1- La Révolution fait époque en tant qu'elle mérite arrêt sur image, parce qu'elle est période de crise, de jugement ; elle est le début d'une nouvelle ère en tant qu'elle tente de fonder une société sur de nouvelles bases et que nous sommes toujours ses successeurs.
Les limites dans le flot des événements sont des interprétations de phénomènes : des théories. Elles sont au moins nécessaires, même si nous admettons qu'elles sont impossibles à déterminer ; une concession qui personnellement me semble étrange dans la mesure où c'est admettre l'erreur. Soit l'on essaie de déterminer la vérité, car de toute façon les premières théories que sont les périodisations seront prises pour telles ; soit on les abandonne et on observe les conséquences que produit un tel choix.

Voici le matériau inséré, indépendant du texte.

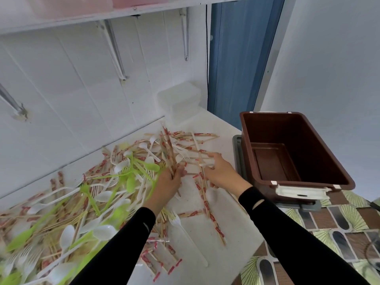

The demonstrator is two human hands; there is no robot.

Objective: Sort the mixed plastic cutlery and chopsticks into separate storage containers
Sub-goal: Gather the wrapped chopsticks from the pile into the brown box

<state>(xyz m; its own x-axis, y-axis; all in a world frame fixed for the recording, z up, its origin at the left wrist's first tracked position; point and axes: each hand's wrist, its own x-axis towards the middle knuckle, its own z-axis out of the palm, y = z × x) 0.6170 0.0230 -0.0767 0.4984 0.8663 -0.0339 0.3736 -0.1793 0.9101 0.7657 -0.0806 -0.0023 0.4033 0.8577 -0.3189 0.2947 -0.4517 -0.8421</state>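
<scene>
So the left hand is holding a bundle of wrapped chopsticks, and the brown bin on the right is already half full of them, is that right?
Not quite. The head view shows the brown bin empty, with its bare bottom in sight. The rest holds: the left hand grips a bundle of wrapped chopsticks, and the bin stands on the right.

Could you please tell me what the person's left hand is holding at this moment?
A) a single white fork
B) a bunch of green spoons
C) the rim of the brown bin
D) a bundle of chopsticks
D: the left hand has its grip round a bundle of chopsticks that fan upward from the fist, well apart from the brown bin.
</scene>
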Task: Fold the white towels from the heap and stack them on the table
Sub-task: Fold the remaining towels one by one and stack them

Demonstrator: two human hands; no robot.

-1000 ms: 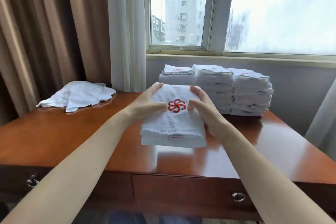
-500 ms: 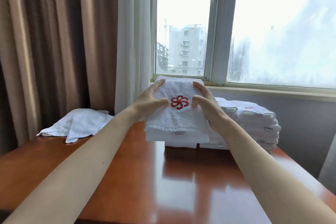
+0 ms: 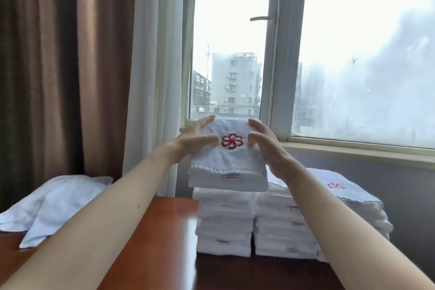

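Stacking step, by the look of it: the folded towel is gripped at both sides by the left hand and right hand, thumbs on top, fingers wrapped round the edges. It's held right over the left stack on the table; whether it's touching can't be told. Next it probably needs squaring up and letting go. The heap isn't folded yet.

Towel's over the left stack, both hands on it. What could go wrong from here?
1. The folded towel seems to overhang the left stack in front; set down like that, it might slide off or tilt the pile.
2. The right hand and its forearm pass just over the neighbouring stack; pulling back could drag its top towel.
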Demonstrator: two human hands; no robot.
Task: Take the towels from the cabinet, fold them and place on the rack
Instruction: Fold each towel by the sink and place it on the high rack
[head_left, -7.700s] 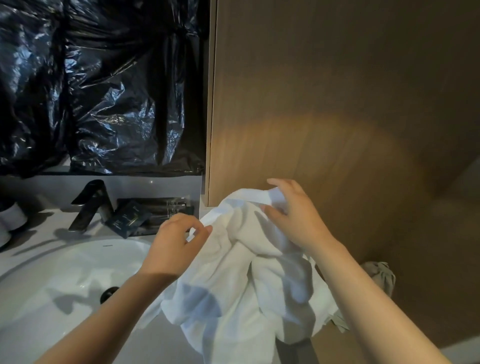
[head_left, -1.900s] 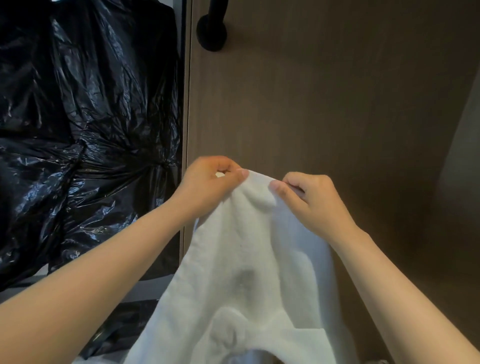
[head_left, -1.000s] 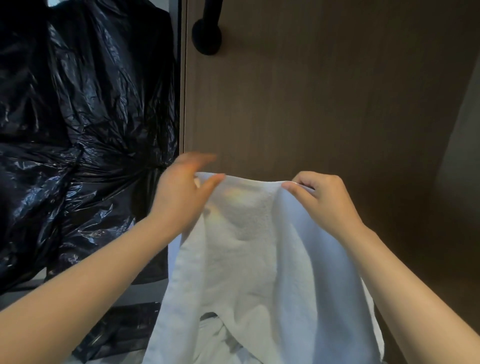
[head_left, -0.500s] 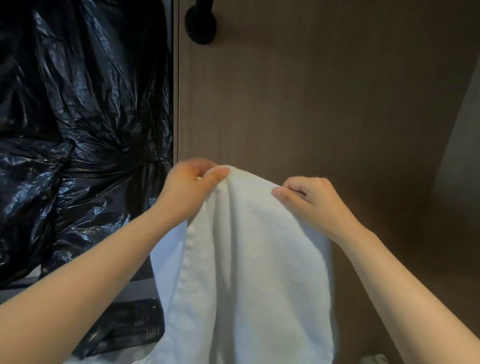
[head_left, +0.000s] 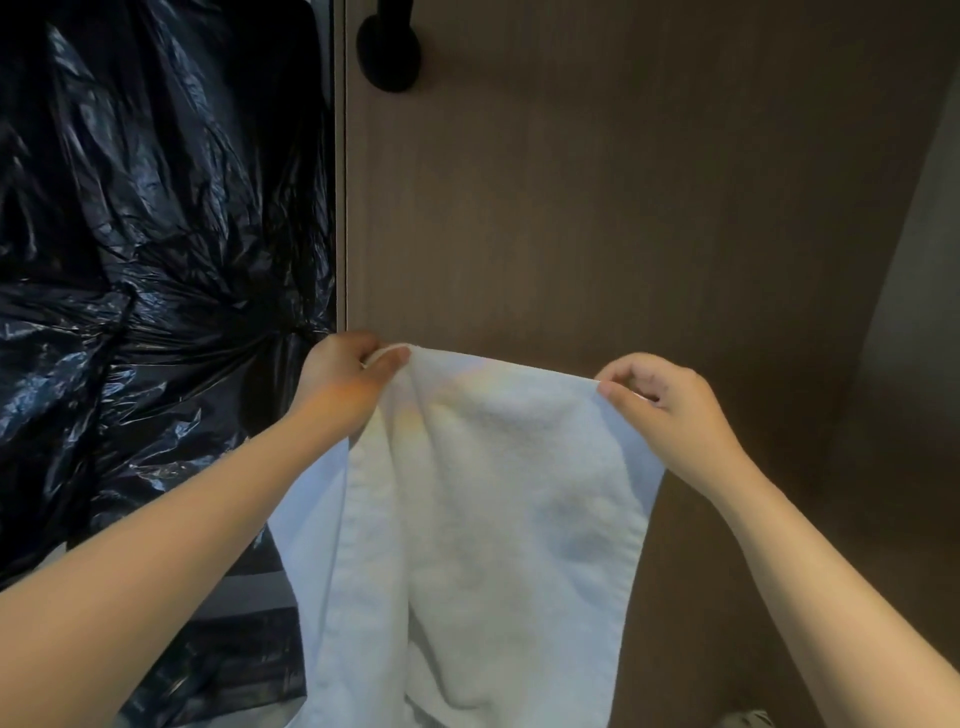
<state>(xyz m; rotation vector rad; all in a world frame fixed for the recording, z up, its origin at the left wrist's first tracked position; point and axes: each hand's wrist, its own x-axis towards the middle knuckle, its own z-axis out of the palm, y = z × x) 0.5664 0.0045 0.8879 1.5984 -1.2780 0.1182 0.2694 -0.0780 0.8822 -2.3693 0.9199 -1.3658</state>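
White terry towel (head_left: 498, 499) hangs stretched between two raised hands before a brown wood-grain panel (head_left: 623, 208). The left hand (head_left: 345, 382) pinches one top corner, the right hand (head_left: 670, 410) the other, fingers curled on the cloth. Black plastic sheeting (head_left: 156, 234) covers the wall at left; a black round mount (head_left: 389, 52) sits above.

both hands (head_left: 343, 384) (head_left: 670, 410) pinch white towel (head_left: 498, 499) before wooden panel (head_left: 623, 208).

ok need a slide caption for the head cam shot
Left hand and right hand pinch the top corners of a white towel, holding it up before a wooden panel.
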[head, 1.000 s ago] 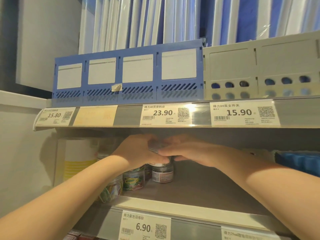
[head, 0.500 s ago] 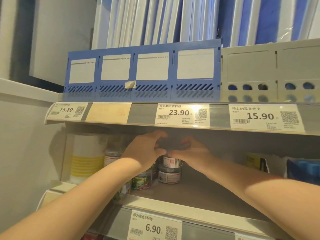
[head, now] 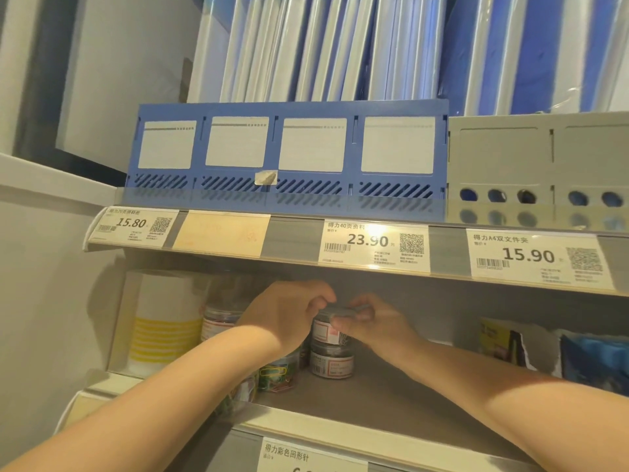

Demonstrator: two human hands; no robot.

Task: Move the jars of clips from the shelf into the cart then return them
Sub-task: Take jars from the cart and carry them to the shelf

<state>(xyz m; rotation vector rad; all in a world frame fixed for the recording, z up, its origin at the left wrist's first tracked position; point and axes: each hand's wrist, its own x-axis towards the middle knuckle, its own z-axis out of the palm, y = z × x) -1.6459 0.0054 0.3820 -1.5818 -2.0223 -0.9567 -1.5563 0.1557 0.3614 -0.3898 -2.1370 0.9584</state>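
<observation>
On the grey shelf two clear jars of silver clips stand stacked. My left hand and my right hand both grip the top jar by its lid, one from each side. It sits on the lower jar. Left of the stack stand a jar of coloured clips and another clear jar further back; my left forearm partly hides more jars near the shelf's front edge.
A white tub with yellow stripes stands at the shelf's left end. Packaged goods lie at the right. The upper shelf's edge with price tags hangs low over my hands. Blue file boxes stand above.
The view has tilted up and shifted. My hands have closed in on the top jar's lid; half a second ago the fingers were spread just above it.
</observation>
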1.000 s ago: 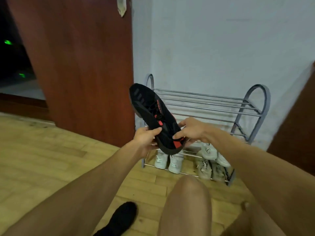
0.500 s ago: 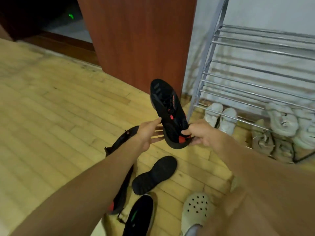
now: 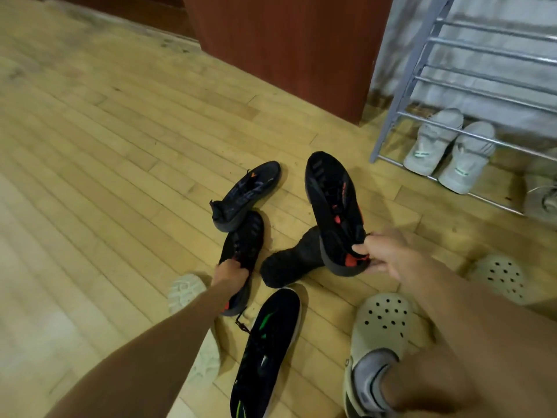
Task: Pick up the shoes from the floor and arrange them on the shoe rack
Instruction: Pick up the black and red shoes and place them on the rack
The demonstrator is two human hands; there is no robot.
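Observation:
My right hand (image 3: 384, 254) grips the heel of a black shoe with red accents (image 3: 333, 203), held above the floor with its toe pointing away. Down on the floor, my left hand (image 3: 230, 271) closes on the matching black and red shoe (image 3: 242, 254). Beside them lie a black shoe with purple marks (image 3: 247, 194), an overturned black shoe showing its sole (image 3: 289, 260) and a black shoe with green stripes (image 3: 266, 351). The metal shoe rack (image 3: 401, 95) stands at the upper right, with a white pair (image 3: 449, 149) on its bottom shelf.
A red-brown wooden door (image 3: 286, 49) stands left of the rack. A beige sneaker (image 3: 193, 324) lies under my left forearm. My foot wears a cream clog (image 3: 376, 342), and another clog (image 3: 500, 274) is at the right. More pale shoes (image 3: 542, 191) sit on the rack's right side.
My view has swung from the rack down to the floor. My left hand let go of the raised shoe and dropped onto its mate on the floor; my right hand keeps the first shoe.

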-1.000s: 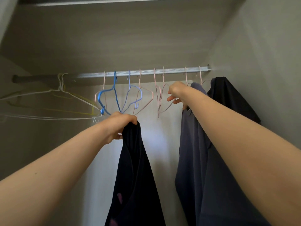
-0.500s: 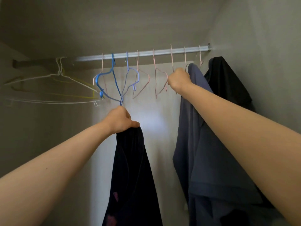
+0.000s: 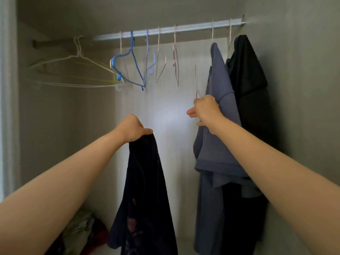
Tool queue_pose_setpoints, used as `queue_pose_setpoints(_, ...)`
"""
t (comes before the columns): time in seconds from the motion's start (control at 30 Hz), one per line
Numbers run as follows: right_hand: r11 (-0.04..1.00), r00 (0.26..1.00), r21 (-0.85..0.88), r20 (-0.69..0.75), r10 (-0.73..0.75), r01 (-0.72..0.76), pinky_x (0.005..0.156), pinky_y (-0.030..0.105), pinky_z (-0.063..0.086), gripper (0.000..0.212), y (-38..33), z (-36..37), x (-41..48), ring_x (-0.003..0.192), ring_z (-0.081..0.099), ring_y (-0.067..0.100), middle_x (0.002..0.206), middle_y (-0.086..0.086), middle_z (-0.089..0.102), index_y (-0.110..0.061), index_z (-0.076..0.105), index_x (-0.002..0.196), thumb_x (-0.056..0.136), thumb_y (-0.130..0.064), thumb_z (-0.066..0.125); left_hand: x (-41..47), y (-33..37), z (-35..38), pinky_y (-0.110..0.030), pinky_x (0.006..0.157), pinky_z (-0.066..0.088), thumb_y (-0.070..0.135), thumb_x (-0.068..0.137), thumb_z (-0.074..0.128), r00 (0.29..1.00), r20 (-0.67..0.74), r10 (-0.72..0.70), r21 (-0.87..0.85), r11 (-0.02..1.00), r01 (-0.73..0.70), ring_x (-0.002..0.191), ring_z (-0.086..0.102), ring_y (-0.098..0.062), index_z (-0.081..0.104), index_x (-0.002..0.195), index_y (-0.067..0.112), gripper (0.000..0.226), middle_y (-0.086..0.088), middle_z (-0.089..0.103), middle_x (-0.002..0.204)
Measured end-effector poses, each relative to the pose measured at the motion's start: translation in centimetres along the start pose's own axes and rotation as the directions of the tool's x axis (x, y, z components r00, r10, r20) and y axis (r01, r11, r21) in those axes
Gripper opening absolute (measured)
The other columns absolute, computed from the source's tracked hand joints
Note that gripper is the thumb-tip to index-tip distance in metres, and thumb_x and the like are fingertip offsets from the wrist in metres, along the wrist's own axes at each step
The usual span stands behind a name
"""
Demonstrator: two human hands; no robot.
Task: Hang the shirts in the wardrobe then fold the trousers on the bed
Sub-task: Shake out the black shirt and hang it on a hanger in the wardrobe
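Two shirts hang at the right end of the rail (image 3: 193, 27): a blue shirt (image 3: 219, 115) and, touching it on the side nearer the right wall (image 3: 303, 89), a black shirt (image 3: 247, 80). The right hand (image 3: 207, 110) is in front of the blue shirt's shoulder, below the rail. Its fingers are curled round a thin hanger (image 3: 196, 78) that shows only as a blurred wire, and one finger sticks out to the left. The left hand (image 3: 132, 128), lower and near the middle, grips in a closed fist the bunched top of a navy shirt (image 3: 145, 190), which hangs straight down, apart from the blue one.

Empty hangers fill the rest of the rail. Two pale hangers (image 3: 175, 61) hang nearest the gap, then come blue hangers (image 3: 133, 69), tangled together. Furthest left are white hangers (image 3: 77, 70), turned almost flat toward the camera, with yellow ones among them. A heap of clothes (image 3: 82, 227) lies on the wardrobe floor at lower left, behind the left forearm.

Bare rail shows between the pale hangers and the blue shirt, above and left of the right hand. The pale door edge (image 3: 7, 107) bounds the left side. The right wall stands just beside the black shirt.
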State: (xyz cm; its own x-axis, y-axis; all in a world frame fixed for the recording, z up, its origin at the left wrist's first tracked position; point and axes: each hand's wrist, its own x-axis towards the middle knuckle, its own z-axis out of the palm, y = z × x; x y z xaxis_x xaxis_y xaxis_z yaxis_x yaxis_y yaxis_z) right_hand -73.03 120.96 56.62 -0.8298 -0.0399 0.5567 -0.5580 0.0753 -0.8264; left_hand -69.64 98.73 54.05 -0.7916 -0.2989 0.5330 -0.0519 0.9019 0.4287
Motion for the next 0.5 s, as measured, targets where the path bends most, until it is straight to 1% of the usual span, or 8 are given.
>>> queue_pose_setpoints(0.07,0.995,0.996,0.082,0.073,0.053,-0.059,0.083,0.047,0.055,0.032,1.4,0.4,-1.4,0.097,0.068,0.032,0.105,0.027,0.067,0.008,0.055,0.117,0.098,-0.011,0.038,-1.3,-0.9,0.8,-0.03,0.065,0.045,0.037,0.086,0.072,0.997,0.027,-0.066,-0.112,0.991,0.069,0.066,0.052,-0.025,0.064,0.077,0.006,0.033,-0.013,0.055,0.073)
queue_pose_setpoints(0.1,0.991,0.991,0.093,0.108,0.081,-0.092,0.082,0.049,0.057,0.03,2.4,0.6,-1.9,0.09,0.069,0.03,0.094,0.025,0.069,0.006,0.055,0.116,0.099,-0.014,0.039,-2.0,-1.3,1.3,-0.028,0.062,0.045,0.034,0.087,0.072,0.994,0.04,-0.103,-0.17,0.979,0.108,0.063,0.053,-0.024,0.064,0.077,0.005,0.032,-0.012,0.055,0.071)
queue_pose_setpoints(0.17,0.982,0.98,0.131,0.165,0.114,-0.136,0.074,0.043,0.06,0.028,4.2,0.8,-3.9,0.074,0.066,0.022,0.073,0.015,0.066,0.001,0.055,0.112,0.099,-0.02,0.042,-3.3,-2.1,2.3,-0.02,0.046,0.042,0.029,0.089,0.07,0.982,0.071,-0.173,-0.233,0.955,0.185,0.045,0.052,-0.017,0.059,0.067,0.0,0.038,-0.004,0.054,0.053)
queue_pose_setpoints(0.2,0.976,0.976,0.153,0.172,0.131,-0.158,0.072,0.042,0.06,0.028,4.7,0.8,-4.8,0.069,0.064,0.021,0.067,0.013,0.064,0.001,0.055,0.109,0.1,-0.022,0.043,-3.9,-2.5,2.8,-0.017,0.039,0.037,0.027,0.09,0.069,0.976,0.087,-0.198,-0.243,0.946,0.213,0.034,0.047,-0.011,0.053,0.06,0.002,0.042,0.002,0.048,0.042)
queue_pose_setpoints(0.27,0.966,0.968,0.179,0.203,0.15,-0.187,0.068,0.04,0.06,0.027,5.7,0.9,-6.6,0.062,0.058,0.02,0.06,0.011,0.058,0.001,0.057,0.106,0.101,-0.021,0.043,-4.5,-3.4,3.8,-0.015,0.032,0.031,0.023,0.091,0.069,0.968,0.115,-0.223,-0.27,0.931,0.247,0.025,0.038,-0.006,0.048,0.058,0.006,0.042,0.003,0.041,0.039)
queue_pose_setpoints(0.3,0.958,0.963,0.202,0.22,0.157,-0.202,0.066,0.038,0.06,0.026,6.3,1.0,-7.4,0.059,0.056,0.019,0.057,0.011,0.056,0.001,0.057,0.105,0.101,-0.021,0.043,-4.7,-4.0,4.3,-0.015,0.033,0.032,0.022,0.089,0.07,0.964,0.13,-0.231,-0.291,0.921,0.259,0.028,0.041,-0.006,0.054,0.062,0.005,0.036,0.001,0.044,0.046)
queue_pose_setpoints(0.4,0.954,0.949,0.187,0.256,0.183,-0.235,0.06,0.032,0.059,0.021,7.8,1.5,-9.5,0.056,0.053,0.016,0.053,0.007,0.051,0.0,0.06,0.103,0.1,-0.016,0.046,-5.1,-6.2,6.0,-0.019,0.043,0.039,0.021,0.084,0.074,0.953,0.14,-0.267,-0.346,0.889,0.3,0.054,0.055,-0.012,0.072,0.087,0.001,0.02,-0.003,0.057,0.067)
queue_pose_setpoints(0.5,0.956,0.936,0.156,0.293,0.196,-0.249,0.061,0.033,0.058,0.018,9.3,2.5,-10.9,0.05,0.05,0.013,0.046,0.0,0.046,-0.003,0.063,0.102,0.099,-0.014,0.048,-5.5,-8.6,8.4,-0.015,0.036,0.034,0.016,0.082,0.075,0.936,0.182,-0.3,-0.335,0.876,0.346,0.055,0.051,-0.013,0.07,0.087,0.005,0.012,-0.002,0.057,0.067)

Comment comprendre alors le flot des événements ? Comment interpréter alors l'histoire ? Essayez donc de produire cette histoire sans périodisation, sans début ni fin pour aucun phénomène ? Vous n'êtes en réalité pas dans cette disposition d'esprit : vous admettez aussi bien l'antiquité, que le moyen - âge ou la Renaissance comme des vérités... En général, celui qui ne l'admet pas, propose alors simplement une théorie concurrente : la Renaissance, par exemple devient le début de la décadence, et le Moyen - Age n'est plus sombre, mais période de lumière, ce qui servira alors à l'élaboration d'autres théories à partir de ces nouvelles premières vérités. Les premières théories : périodisation... sont simplement le fondement des suivantes : un échafaudage de théories.
Que l'on ne s'accorde pas sur la vérité ne signifie pas qu'il n'y a pas vérité. Notre impuissance possible à la trouver ne doit pas conduire à la nier. Nous connaissons le critère : a-t-on bien observé tel phénomène ? Qu'est-ce que ce phénomène ? Si vous niez, cette possibilité, il ne vous reste plus pour être cohérent qu'à abandonner vos études.
2- Concernant plus particulièrement la Révolution, si je me souviens bien, les anglais parlent des guerres de la Révolution et de l'Empire, parce qu'ils comprennent beaucoup mieux que nous français, que Napoléon est un tyran démagogue révolutionnaire. En France, nous préférons le coup d'Etat de Napoléon. Pourquoi ? Il est rétablissement de l'ordre par un tyran. Cela ne veut pas dire que l'air n'est plus « plein de poignards » selon le mot de Fouché, mais qu'il y a alors une autorité suffisamment forte pour réellement réprimer les conspirations.*
Cela n'est pas dire qu'il n'y a pas de fin, juste qu'il y a des interprétations différentes, et une certainement plus vraie que l'autre. La solution se trouve à mon avis une nouvelle fois dans la justesse de la définition du phénomène, travail toujours des plus difficiles, je vous l'accorde.
3- Votre idée de réduction est juste : l'homme comprend la vérité dans une certaine mesure. C'est le problème de la faiblesse de son intelligence : qui l'oblige à considérer les choses successivement, à séparer, diviser...
Pour mieux appréhender cette difficulté, il faudrait définir les deux notions suivantes : l'analyse et la synthèse ; et comment de l'une on en vient à l'autre, afin d'acquérir une connaissance juste et utilisable surtout.
Si je ne suis pas encore tout à fait capable de faire cette démonstration, je vois les dangers d'une connaissance qui n'est plus qu'analytique : les savants se perdent alors dans le flot des théories qui se répondent l'une à l'autre indéfiniment, tombent dans la misologie ; et surtout il n'y a plus de connaissances acquises en histoire qui servent de fondements aux raisonnement des autres disciplines. Il ne faut jamais oublier que le but de la connaissance doit être l'unité, la plus juste possible, aussi difficile que ce soit.
Nier la possibilité d'atteindre la vérité dans une certaine mesure, si ce n'est la vérité, c'est se diriger tout autant vers la destruction du savoir, que d'admettre trop facilement des vérités, sans examen sérieux. L'on peut se perdre dans l'erreur, car l'examen n'était pas assez approfondi, mais l'on peut aussi se perdre dans le mouvement incessant, dans les théories, si l'on oublie que le critère vérité est essentiel.
4- D'ailleurs, permettez - moi une dernière critique sur nos historiens actuels. Ils ont toujours ce critère de vérité heureusement : mais ce dernier est devenu la théorie la plus récente est vraie, en vertu du postulat : on progresse indéfiniment dans la connaissance de l'histoire. "C'est dépassé", voilà leur grande formule pour disqualifier.
*C'est d'ailleurs des plus amusants : les révolutionnaires veulent détruire Louis Capet le tyran, pour en fin de parcours, finir sous le joug beaucoup plus brutal de Napoléon.
**désolé pour les multiples éditions, j'ai sous-estimé en premier lieu la difficulté de cette réponse.